In this election, and in most others, strong words are common and as plentiful as the air we breathe. Stephane Dion has been pegged an effete, weak-chinned, intellectual; Jack Layton, a crude Barack Obama imitation; and Stephen Harper, stone-hearted and disengaged. Well now Harper can add “genocidal” to the list. Dr. Julio Montaner, a researcher on HIV/AIDS, accused the Harper government, on monday, of practicing the worst of all criminal activities due to their support of closing down Vancouver’s supervised drug injection facility, known also as InSite.
Montaner’s problem with this is that InSite, as some studies have shown, has done quite a bit to reduce the spread of HIV/AIDS in the downtown Eastside of Vancouver, with nurses providing clean needles.
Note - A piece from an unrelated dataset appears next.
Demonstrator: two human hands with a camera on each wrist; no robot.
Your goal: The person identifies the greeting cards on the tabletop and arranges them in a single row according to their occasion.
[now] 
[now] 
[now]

I understand the intuition behind the Conservatives’ position. It’s something like this: all things being equal, we should not assist others in their acts of self-harm. But, of course, the real world is messy and complex, and it forces us to do things we might not like for the benefit of greater goods. And there is a greater good with InSite. The drug addict is better off with this alternative to sharing needles and risking transmitting diseases.
If you feel the same way, you have an alternative as well. From the Globe and Mail, Layton this monday on InSite: “All of the evidence indicates that this is a way that we can help people, and it is tragic that the federal government is not providing that support,” he said at a campaign stop in Montreal. “It saves lives.”